Having worked at Willow Creek for over 10 years, I would often talk to people who were visiting from other churches.As I was giving people tours of the production spaces, I would often get comments about how “easy” it must be to do production at Willow, since we had everything we could ever want. While being far from true, I was never quite sure how to respond.
Now that I’ve been gone for some time, and spent more time with other churches, and seeing how they do production, I think I have something to say. I listen to audiobooks a lot in the car, and I was just re-listening to “Good to Great” by Jim Collins, and this statement really resonated with me.
“Greatness is not a function of circumstance, but of choice and discipline.” – Jim Collins
This is the response I have been searching for. For me, it has never mattered if there were 100 people in a room or 10,000. I’m going to handle my responsibility the same. I’m going to come in early to make sure everything is checked and working before everyone gets there. I’m going to be concerned with preventing audio feedback regardless of the event, size, or who is in attendance.
When I moved from Kensington Community Church to Willow Creek, someone asked me what it was like to do productions in such a large room. It hadn’t even crossed my mind. The goal is to do great work. Period.

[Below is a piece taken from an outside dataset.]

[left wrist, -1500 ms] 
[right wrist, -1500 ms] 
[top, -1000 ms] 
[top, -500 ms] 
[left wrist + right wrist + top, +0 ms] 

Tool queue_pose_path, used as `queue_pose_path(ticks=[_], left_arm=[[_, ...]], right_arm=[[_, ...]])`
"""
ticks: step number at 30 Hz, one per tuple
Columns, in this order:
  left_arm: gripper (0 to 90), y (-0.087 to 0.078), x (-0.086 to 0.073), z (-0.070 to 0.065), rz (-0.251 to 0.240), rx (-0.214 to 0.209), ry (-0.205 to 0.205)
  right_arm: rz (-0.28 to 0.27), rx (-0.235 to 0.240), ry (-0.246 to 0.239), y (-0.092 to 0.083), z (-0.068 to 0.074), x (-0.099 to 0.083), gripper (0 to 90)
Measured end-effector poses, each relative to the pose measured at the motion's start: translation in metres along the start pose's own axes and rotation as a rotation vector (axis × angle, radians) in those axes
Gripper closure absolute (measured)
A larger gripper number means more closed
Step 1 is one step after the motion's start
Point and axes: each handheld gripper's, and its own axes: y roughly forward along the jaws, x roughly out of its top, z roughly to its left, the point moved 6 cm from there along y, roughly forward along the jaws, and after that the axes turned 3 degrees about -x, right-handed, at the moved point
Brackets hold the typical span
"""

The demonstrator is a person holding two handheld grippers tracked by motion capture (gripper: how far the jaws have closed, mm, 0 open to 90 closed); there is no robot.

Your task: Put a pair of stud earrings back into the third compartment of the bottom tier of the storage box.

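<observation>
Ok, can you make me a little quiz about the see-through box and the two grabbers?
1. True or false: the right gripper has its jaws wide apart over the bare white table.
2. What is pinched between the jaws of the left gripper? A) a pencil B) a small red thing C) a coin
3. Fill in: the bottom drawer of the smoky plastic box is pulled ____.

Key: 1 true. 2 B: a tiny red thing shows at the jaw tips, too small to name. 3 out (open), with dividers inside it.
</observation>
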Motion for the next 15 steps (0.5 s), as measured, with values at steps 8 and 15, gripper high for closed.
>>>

A big difference I see between how Willow Creek does production and churches that are struggling with production, is the second half of Jim Collin’s statement: choice and discipline.This is about setting expectations for how we want the production to go; making the choice to set up effective processes for getting results, then having the discipline to keep doing the process week after week.
A few weekends ago, there was a portion of the service that I was working on that required lots of work to get right. I think we talked through a particular transition 4 or 5 times, then during our run through, we walked through it another 4 or 5 times. At a certain point, I felt like the volunteers were looking at me like “Can you please go away?” We were all a little frustrated with each other. However, in the end we nailed it and that moment went flawlessly every time. Because we chose to hold ourselves to a high standard, then had the discipline to work it until we got it right, we experienced a little piece of greatness that morning.
Greatness in production isn’t something that just happens, it is a choice, that takes massive amounts of discipline to follow through on. Your church deserves it.